Nonetheless, I quickly responded: “can you get me into theMassMaritimeAcademy– if you could, I could really grow this event?” He shrugged his shoulders and said he’d look into it.
That fall, he persuaded Captain Arthur Desrocher to allow the PMC on campus. But once Captain Desrocher began dealing with me instead of Sam, he quickly regretted his decision. When I would push Arthur’s buttons over the next decade regarding expanding the PMC’s campus imprint – he would vent to Sam about wanting to expel me and the event. Sam would then re-pave the road of good intentions with his velvet tongue.
Sam was my mentor. He was always one step ahead of me regarding the special honor and responsibilities that come with my position. I don’t know how I can ever replace his wisdom but hope that his constant counsel to always be prudent and thoughtful has, at the very least, allowed me to approximate his superb judgment.
I will be forever indebted to the loving and benevolent blanket he wrapped around me when he co-presided over Meredith’s and my 1991 wedding. Amid all the seriousness of the ceremony – often punctuated with biblical references that so wowed the Catholic contingent that after the ceremony they were referring to him as the “rabbi” — he paused to offer my wife-to-be some of his sagest advice: “Meredith”, he said, “be patient with Billy…” and for 20 years I remind her like a reflexive daily prayer.
In 2004, Dr. Benz nominated the PMC for a Research America Advocacy Award, which recognizes outstanding advocates for medical, health and scientific research. These excerpts are from Judge Zoll’s letter of endorsement. It speaks eloquently about how he felt about all of you:
“My thoughts about the PMC embrace the impact on consciousness raising and the depth of commitment by people from all walks of life who have converted unremitting sadness of personal tragedy into an unsung effort to be part of a hopeful cure.

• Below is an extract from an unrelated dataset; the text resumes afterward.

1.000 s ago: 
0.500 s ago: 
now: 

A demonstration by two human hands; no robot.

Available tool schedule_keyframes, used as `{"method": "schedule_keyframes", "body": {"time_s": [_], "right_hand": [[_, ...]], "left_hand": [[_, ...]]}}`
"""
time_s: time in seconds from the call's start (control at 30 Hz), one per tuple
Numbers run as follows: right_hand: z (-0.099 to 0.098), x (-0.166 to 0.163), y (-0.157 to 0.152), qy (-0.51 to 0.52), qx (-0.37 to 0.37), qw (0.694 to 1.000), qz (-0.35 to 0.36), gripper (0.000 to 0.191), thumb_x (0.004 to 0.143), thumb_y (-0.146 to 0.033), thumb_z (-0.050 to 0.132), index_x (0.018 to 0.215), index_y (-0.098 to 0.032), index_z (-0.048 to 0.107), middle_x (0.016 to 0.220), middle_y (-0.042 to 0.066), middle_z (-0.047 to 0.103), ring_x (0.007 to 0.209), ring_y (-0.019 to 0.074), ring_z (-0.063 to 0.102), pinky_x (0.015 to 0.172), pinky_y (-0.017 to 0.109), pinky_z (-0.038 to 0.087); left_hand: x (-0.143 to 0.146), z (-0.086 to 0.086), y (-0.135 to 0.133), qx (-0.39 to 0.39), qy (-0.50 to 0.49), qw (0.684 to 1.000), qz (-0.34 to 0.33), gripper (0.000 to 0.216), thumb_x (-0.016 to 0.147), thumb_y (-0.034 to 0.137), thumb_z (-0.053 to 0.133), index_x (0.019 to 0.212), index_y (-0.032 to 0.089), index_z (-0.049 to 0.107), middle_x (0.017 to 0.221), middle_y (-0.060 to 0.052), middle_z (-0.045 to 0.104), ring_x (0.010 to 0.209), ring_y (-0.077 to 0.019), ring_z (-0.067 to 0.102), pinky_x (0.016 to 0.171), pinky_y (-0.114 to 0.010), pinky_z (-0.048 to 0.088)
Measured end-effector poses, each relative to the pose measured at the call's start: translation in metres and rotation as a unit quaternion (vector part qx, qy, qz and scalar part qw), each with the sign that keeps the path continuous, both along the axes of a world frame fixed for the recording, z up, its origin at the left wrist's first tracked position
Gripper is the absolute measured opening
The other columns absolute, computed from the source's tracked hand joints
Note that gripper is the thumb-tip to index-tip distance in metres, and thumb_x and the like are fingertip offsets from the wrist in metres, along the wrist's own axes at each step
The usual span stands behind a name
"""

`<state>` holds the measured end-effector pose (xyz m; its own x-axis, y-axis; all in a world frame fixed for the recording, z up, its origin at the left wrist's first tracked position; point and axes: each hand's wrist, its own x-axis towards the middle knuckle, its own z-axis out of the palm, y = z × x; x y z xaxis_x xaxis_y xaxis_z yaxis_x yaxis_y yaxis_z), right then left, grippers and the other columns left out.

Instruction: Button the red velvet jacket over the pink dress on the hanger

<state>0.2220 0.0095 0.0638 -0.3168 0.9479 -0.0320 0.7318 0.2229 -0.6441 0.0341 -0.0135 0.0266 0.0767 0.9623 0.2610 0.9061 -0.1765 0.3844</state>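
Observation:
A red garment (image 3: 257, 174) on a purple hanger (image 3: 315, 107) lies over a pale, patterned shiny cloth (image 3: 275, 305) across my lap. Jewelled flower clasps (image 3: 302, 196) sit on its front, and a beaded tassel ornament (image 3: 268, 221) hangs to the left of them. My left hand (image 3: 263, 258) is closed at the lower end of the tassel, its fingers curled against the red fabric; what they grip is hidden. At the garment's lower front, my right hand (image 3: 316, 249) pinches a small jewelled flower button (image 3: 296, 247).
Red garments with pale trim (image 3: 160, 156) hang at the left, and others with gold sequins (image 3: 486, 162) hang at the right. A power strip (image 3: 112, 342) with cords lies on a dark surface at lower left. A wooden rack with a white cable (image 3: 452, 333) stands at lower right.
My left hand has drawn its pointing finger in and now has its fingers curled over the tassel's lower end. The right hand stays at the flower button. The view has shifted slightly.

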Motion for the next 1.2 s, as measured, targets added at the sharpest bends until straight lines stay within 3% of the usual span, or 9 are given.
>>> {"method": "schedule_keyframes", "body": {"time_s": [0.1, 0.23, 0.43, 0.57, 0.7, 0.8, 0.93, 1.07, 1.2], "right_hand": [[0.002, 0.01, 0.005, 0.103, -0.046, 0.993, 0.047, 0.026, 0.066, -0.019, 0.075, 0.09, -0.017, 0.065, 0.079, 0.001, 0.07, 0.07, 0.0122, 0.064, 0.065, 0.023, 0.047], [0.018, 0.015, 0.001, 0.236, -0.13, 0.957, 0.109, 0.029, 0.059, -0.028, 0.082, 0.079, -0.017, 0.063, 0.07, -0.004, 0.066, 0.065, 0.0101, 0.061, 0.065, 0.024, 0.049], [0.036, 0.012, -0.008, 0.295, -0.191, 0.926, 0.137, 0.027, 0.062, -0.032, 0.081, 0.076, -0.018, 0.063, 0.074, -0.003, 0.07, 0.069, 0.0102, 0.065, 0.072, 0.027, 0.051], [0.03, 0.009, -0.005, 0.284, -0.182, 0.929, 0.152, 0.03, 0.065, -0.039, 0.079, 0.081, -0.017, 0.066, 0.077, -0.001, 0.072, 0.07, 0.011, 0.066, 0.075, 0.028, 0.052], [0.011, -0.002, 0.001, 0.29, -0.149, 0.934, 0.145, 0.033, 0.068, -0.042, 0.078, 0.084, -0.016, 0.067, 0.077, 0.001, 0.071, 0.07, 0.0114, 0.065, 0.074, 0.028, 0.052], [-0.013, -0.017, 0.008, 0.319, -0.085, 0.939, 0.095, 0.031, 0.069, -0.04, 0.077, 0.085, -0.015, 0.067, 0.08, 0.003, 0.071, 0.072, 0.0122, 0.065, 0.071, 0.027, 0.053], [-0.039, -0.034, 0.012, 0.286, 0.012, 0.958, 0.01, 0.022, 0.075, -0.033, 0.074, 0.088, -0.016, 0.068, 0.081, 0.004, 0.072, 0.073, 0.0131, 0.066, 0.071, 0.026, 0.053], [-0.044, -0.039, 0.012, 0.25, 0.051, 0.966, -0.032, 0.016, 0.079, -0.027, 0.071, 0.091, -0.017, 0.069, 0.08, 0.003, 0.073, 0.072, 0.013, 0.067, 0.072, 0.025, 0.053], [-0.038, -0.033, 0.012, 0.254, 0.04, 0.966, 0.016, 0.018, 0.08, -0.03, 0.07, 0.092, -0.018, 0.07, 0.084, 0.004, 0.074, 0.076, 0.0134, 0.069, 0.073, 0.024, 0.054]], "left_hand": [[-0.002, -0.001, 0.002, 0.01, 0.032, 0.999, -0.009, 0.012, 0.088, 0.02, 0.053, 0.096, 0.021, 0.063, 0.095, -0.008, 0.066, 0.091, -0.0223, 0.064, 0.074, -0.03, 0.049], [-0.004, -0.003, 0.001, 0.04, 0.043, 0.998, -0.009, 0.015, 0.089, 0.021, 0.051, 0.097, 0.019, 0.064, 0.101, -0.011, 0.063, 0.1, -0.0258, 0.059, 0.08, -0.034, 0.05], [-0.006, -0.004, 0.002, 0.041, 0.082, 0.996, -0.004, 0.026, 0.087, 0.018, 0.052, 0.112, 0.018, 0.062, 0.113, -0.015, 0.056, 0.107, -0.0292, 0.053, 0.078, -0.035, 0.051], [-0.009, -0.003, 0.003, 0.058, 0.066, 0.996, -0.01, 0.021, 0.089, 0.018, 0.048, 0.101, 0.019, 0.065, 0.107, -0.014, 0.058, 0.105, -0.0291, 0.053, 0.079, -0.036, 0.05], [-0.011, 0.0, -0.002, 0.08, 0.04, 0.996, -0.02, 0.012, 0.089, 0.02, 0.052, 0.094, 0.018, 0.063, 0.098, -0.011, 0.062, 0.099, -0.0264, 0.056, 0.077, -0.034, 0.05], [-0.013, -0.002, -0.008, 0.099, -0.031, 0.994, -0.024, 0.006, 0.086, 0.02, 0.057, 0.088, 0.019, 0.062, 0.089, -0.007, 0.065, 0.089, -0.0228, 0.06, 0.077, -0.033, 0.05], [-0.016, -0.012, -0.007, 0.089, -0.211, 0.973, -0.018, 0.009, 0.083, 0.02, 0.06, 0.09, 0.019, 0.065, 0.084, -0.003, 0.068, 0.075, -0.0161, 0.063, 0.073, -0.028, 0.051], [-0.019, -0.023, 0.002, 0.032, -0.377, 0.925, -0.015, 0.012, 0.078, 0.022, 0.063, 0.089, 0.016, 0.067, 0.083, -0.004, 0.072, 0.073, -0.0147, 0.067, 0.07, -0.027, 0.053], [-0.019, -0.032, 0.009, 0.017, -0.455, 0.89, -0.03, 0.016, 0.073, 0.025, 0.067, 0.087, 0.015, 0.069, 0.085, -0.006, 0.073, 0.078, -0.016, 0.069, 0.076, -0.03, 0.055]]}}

The ride, in its earliest years, was a blend of those whose lives were touched by cancer and those who thought the physical accomplishment of riding two days over 200 miles put them in an elite category. With the passage of time, this blend was sublimated to a uniting sense that miles ridden and personal time records were not what the event was or is all about.
The predicate was that the pain of steep hills paled in comparison to the pain that the event was seeking to abate. The numbers grew geometrically and our understanding of the ramifications of the disease became more profound.
As immodest as it may sound, each rider and volunteer feels that she or he owns a piece of this progress. Station in life, variances in monetary contribution, differences in personalities and athletic talent have all been made to yield to the commonality of this seriousness of purpose and pursuit of accomplishment.
In my judgment, this endeavor is a role model in the charitable world of the triumph of lean administration over bureaucracy, thus preserving the donated funds for their stated purpose. Most importantly, the event itself is a unique example of the application of physical and emotional strength wherein the finish line of contribution intersects with the euphoria of the wonderful feeling that you have helped somebody else have a better and fuller life. Such feeling is unmatchable.”
Sam was special and I will miss him terribly. But I believe his spirit resonates within every PMCer in this room. Thank you.